Tamil belongs to the Dravidian language group and is one of the important cultural languages of South Asia. Among the languages spoken today, it is also the only one recognized as a classical language in India. Classical Tamil literature is around 2000 years old and offers fascinating material for study. The same is true of the rich Tamil literature of the various Hindu currents of the Middle Ages and of other religious groups (Muslims, Christians), as well as of modern Tamil literature. The Tamil script is related to other Indian scripts and is relatively easy to learn due to numerous simplifications.

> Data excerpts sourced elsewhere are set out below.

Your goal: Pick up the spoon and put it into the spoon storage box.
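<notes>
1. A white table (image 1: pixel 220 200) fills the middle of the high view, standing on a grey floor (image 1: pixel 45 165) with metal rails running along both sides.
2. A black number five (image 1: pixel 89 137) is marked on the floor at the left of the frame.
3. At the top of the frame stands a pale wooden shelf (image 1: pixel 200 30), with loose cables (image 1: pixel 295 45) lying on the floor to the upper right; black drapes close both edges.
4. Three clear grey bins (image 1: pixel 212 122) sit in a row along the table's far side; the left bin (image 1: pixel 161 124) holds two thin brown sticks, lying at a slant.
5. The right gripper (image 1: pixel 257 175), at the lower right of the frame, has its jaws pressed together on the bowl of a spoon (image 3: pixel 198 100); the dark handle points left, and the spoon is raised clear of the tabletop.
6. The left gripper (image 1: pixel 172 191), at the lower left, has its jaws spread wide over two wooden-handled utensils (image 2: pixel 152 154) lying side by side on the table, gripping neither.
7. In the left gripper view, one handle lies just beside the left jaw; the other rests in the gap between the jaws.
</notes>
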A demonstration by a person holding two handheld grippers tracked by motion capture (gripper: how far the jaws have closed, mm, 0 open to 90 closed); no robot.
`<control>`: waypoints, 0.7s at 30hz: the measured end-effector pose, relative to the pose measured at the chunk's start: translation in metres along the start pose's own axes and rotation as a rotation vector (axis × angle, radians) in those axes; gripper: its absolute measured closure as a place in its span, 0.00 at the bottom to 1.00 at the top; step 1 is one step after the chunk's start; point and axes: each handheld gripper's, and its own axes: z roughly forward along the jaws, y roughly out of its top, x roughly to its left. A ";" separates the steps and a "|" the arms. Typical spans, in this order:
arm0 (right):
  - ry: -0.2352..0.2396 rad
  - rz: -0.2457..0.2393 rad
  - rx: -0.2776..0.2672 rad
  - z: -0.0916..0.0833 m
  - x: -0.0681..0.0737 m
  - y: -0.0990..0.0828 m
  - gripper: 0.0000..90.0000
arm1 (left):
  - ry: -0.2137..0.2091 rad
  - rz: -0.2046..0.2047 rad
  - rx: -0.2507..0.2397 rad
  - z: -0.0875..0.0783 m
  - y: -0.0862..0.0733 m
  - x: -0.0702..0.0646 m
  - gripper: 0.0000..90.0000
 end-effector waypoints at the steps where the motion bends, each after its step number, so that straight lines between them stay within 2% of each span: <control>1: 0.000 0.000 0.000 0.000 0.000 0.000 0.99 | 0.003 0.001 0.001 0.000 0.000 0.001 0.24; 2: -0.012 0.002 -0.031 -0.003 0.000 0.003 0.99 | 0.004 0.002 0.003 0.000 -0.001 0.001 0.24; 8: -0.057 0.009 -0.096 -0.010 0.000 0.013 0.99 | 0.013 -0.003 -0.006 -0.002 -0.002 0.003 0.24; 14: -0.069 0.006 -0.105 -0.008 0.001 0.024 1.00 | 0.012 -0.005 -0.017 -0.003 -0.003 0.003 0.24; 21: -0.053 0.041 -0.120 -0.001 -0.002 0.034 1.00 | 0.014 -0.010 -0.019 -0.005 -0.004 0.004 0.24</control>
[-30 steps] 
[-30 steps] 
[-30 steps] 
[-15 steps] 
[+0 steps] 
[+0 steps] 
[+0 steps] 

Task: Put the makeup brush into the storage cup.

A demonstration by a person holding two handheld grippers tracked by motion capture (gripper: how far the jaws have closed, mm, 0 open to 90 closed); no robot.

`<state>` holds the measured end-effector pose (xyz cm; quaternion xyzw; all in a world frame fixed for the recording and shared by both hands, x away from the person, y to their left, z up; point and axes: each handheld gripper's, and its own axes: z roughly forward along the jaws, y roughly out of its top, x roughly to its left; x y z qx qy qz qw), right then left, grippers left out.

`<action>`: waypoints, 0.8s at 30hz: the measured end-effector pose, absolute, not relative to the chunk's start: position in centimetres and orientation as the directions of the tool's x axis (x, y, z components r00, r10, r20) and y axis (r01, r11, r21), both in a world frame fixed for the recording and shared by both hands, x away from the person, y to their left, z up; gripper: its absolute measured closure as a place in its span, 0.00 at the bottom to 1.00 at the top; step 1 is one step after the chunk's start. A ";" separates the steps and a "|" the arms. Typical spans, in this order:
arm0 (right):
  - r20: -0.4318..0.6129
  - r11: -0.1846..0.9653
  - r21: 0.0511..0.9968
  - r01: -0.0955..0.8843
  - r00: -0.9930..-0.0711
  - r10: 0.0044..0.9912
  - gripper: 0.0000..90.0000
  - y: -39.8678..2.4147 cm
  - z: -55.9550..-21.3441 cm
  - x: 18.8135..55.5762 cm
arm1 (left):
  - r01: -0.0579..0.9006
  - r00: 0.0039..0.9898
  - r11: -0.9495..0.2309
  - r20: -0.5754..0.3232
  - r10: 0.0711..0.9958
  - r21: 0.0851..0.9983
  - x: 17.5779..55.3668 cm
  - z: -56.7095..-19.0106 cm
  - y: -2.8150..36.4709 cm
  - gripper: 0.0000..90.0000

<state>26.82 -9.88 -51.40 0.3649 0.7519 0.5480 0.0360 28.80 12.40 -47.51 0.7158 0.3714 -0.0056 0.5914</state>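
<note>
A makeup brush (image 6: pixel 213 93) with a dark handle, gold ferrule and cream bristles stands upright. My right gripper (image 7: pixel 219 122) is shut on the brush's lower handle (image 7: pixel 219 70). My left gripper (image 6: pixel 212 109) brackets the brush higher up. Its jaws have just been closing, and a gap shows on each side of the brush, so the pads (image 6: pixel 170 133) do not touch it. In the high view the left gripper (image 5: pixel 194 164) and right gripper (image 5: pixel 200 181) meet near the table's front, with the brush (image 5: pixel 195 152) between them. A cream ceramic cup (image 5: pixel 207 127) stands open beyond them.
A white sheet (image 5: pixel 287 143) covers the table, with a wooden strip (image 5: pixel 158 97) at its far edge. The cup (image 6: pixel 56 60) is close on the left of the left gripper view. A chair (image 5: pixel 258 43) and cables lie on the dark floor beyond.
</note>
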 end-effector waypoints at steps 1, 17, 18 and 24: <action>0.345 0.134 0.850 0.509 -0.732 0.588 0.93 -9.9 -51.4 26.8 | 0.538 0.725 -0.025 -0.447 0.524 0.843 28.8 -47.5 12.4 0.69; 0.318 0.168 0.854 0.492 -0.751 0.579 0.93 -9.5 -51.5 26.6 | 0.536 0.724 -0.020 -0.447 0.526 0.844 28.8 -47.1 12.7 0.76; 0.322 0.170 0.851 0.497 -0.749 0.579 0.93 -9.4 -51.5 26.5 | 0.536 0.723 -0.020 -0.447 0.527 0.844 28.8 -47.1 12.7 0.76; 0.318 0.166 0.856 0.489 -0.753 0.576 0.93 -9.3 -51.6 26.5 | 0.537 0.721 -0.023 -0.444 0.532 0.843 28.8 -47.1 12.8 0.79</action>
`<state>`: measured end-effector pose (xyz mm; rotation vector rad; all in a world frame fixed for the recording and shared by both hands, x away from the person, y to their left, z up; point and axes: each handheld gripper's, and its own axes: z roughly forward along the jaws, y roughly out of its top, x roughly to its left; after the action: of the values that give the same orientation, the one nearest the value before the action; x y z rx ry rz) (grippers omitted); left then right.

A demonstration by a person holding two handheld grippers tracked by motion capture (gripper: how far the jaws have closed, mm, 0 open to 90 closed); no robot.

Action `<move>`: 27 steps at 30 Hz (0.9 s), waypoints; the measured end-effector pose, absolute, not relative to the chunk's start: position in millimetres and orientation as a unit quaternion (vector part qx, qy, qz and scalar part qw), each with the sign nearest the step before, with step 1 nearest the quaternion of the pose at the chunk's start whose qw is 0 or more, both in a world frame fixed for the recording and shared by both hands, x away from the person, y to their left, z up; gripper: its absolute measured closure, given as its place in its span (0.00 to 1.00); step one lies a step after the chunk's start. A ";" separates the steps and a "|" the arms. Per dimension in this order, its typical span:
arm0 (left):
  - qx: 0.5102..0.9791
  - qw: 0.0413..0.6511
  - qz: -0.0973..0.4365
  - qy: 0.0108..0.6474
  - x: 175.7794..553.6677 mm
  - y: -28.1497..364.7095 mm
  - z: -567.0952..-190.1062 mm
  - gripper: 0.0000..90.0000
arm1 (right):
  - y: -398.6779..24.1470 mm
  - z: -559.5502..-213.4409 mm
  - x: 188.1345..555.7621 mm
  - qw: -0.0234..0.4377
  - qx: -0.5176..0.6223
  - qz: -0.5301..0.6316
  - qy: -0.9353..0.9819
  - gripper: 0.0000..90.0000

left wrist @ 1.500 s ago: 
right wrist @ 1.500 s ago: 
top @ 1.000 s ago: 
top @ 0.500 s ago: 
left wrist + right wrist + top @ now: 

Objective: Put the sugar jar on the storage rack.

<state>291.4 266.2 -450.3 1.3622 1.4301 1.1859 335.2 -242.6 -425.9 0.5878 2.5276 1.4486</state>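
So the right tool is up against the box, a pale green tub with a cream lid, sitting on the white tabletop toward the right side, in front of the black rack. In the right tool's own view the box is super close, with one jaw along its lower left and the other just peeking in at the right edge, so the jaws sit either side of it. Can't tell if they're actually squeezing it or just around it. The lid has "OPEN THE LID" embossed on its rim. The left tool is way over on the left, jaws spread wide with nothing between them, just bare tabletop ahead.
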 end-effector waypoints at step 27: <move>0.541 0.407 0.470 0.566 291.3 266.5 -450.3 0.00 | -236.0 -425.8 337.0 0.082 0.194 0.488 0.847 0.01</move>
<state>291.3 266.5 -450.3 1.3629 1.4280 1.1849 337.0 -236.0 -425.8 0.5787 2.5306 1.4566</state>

Tamil is spoken in the Indian state of Tamil Nadu, in northern Sri Lanka, and in Tamil diaspora areas such as Singapore, the Gulf region, Canada, Switzerland, and so on. In Tamil Nadu, the 20th century saw the emergence of the Dravidian movement, which is still politically dominant today, responding to the Aryan ideology prevalent in the north of the subcontinent and emphasizing a separate identity of its own. This contributed to the stylization of the Tamil language as the ultimate marker of identity.
Studying Tamil offers:
Access to a fascinating major region of South Asia and its two thousand years of literature;
an introduction to the distinct cultural traditions of the southern Indian subcontinent;
important material for historians and historians of religion (Hinduism, bhakti, Islam, Christianity, history of Christian missions);
insight into the cultural and political debates about Dravidianism, separatism, nationalism, etc.